SECOND DIVISION
G.R. No. 139255 November 24, 2003
RAYMOND MICHAEL JACKSON, petitioner,
vs.
HON. FLORITO S. MACALINO, RUFUS B. RODRIGUEZ, BUREAU OF IMMIGRATION, JOHN DOE and JANE DOE, respondents.
D E C I S I O N
CALLEJO, SR., J.:
This is a petition for certiorari under Rule 65 of the Rules of Court, as amended, for the reversal of the Decision1 of the Regional Trial Court (RTC) of Pasay City, Branch 267, in Special Proceedings No. 10948 dismissing the petition for habeas corpus filed by the petitioner.
The Antecedents
SPO3 Rodolfo M. Villaceran of the Philippine National Police (PNP) filed an application with the RTC of Angeles City, Pampanga, for the issuance of a search warrant against petitioner Raymond M. Jackson, an American citizen, a.k.a. Allen Miller, and Jaime C. Bueta for the search of the articles listed therein at No. 17-21 Apple Street, Hensonville Homes, Balibago, Angeles City, and the seizure thereof for violation of Article 176 of the Revised Penal Code.2 Judge Bernardita G. Erum granted the application and issued Search Warrant No. 97-29 on November 29, 1997.3 The search was conducted on the said date; articles were seized and the petitioner and Bueta were apprehended and detained. Among the articles found in the possession of the petitioner was U.S. Passport No. Z4613110 issued on June 2, 1983 by the U.S. Embassy in Manila to and in the name of Raymond Michael Jackson, born on October 17, 1951 in South Dakota; and U.S. Passport No. 085238399 issued on August 15, 1996 by the New Orleans Passport Agency, Louisiana to and under the name of Steven Bernard Bator, born on August 20, 1949 in Detroit, Michigan.4
Another application for a search warrant was filed by SPO3 Pedro B. Barsana, Jr. with the RTC of Makati City for violation of Article 176 of the Revised Penal Code for the search of the premises at No. 5518 Second Floor, Macodyn Building, South Superhighway (corner Pasay Road), Makati City under the contract of Raymond Jackson a.k.a. Allen Miller and Bernard Bator and for the seizure of the articles described therein.
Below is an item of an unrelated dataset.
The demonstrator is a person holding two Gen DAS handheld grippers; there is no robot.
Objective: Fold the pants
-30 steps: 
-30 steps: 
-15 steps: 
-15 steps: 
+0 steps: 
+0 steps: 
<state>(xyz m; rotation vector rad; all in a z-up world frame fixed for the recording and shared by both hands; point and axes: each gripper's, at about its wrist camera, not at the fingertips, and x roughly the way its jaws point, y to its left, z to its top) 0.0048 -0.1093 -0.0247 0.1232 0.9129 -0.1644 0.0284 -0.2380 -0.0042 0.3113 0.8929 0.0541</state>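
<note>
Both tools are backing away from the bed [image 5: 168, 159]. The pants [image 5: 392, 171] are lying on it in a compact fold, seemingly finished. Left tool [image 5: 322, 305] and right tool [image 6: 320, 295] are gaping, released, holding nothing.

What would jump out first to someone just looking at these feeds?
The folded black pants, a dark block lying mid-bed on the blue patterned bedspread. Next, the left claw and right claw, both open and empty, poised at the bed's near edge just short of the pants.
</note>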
Acting on the application on November 28, 1997, Judge Pedro N. Laggui of Branch 60 of the RTC issued Search Warrant No. 97-029.5
On December 2, 1997, an Information docketed as Criminal Case No. 97-2078 was filed with the Municipal Trial Court of Angeles City against the petitioner and Bueta for violation of Article 176 of the Revised Penal Code.6
When apprised of the seizure of the aforementioned passports from the petitioner, U.S. Vice Consul Raymond Greene of the United States Embassy in the Philippines advised the Department of Justice on December 10, 1997 that the said passports had been cancelled.7 Summary deportation proceedings were initiated at the Commission of Immigration and Deportation (CID) against the petitioner docketed as SDO No. BOC 97-46. On December 11, 1997, the Board of Commissioners (BOC) issued an Order ordering the summary deportation of the petitioner to his country of origin and directing the Chief of Civil Security Unit to implement the order within three days from notice thereof, subject to compliance with the 1997 Deportation Rules of Procedures - Office Memorandum No. ELM-97-013.8 In the meantime, the name of the petitioner was included in the blacklist of the CID.9
Aside from the aforementioned criminal cases, other criminal cases were filed against Jackson with the RTC as follows:
Criminal Case No. | The Accused | In What Court Cases are Pending |
1. 98-1155 | Raymond Michael Jackson alias Allen Miller | Makati RTC – Branch 133 |
2. 98-903 | Raymond Jackson | Makati RTC – Branch 135 |
3. 97-202 | Raymond M. Jackson a.k.a. Allen Miller and Jaime Bueta | QC RTC – Branch 83 |
4. 98-1152 | Raymond Jackson | Makati RTC –Branch 13510 |
On December 7, 1997, the Quezon City RTC ordered the release of the petitioner in Criminal Case No. 97-202 after posting a ₱6,000 bail.11
On September 18, 1998, the Makati RTC issued an order in Criminal Case No. 98-1155 directing the CID to hold the departure of the petitioner from the Philippines in view of the pending criminal cases against him.12 On September 28, 1998, the Makati RTC ordered the release of the petitioner in Criminal Case No. 98-1152 after he posted bail in the amount of ₱40,000.13
On October 1, 1998, the petitioner filed a motion for reconsideration with the CID for the reconsideration of the BOC Order dated December 11, 1997 directing his deportation.14 He alleged inter alia that: (a) he was married to Lily Morales by whom he had two children: Cristina Jackson and Judaline Jackson; (b) his status was converted into that of a permanent resident on September 30, 1987 under Section 13-A of the Immigration Act, as amended with Official Passport No. 3121487; (c) his deportation from the Philippines would deprive him of the opportunity to defend himself in the criminal cases pending against him. He appended to his motion a copy of his marriage contract with Lily Morales and their children’s birth certificates. On October 14, 1998, the CID issued an order denying the petitioner’s motion for reconsideration for lack of merit.15
The petitioner could not be deported because he filed a petition to lift the summary order of deportation with the CID which as of December 15, 1998 had not yet been resolved,16 pending the issuance of clearances from the NBI and PNP, travel documents and an airplane ticket.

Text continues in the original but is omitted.